» Action item: Everything in the data gets repeated exactly, except for the pictures.

» Dataset extract:

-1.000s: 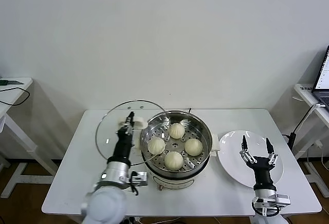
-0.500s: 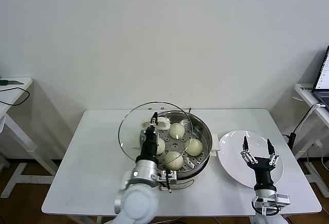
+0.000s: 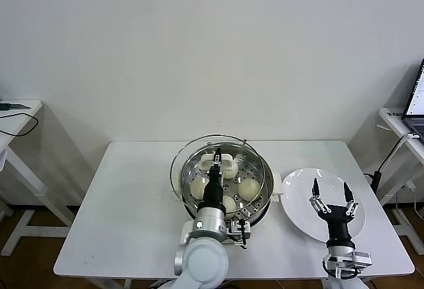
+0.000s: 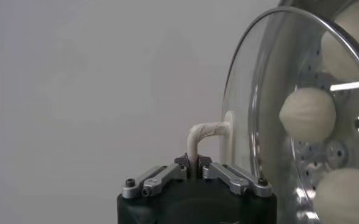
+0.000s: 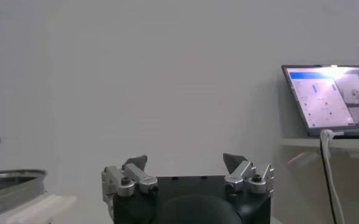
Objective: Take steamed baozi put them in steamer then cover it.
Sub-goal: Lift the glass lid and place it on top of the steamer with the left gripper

» Exercise response:
-1.000s: 
-0.500s: 
+0.000s: 
+0.000s: 
+0.000s: 
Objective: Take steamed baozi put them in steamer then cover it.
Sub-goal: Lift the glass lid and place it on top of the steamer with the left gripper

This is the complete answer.